• [What you will do]: In the material below, find each line with the word "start" and copy it.

<<<<

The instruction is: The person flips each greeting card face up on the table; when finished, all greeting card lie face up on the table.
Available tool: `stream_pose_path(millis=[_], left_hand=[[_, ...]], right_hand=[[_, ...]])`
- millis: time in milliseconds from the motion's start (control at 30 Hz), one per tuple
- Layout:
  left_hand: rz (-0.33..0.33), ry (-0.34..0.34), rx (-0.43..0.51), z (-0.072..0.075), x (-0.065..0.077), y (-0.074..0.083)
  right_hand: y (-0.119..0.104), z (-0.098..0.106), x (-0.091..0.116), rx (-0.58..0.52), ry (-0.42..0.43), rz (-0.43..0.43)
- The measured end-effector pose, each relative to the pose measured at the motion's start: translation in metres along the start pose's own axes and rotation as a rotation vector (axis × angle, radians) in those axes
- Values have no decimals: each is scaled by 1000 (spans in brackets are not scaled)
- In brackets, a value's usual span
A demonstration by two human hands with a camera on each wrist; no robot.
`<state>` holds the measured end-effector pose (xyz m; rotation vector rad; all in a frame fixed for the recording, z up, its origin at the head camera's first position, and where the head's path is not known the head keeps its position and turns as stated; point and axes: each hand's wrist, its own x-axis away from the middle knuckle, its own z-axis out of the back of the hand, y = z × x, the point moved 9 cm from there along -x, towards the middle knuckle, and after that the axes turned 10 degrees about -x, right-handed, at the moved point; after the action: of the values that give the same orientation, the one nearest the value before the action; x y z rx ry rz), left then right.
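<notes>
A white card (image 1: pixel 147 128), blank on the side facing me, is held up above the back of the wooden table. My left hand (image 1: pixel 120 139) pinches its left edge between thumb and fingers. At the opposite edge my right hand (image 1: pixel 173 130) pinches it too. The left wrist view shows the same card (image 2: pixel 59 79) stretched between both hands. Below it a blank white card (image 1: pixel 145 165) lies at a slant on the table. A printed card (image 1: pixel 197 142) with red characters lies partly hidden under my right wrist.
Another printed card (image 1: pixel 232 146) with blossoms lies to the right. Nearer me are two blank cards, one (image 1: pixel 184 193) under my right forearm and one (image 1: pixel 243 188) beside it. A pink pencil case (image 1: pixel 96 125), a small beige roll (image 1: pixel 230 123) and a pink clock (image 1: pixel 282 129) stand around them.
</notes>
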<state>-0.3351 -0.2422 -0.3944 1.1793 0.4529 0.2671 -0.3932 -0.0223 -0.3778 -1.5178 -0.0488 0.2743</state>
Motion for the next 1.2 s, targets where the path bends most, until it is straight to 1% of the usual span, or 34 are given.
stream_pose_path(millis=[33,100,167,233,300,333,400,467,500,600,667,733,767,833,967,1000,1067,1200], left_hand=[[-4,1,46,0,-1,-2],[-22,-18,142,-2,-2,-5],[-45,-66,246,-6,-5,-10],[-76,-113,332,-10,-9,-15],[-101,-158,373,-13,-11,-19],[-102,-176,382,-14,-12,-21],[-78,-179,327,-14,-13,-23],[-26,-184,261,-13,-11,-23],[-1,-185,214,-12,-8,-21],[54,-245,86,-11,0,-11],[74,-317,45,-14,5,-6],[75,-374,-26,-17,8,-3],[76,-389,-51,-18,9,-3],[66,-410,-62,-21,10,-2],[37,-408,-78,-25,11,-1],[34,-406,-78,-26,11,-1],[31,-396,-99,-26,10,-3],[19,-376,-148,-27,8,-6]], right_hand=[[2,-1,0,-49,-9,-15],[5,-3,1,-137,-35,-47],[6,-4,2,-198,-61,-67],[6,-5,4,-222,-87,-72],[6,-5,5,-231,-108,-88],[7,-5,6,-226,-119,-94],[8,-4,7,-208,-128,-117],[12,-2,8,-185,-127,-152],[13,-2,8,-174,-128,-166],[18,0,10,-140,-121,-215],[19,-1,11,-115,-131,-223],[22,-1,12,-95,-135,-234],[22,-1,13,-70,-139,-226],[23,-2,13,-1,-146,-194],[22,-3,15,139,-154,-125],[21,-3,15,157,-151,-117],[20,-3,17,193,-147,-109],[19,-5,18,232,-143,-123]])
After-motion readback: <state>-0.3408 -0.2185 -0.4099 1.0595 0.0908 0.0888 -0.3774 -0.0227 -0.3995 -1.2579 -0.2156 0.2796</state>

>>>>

• [Answer to the exercise]:
- millis: time in milliseconds from the motion's start (control at 30 Hz), one per tuple
- The measured end-effector pose, each relative to the pose measured at the motion's start: translation in metres along the start pose's own axes and rotation as a rotation vector (axis × angle, radians) in those axes

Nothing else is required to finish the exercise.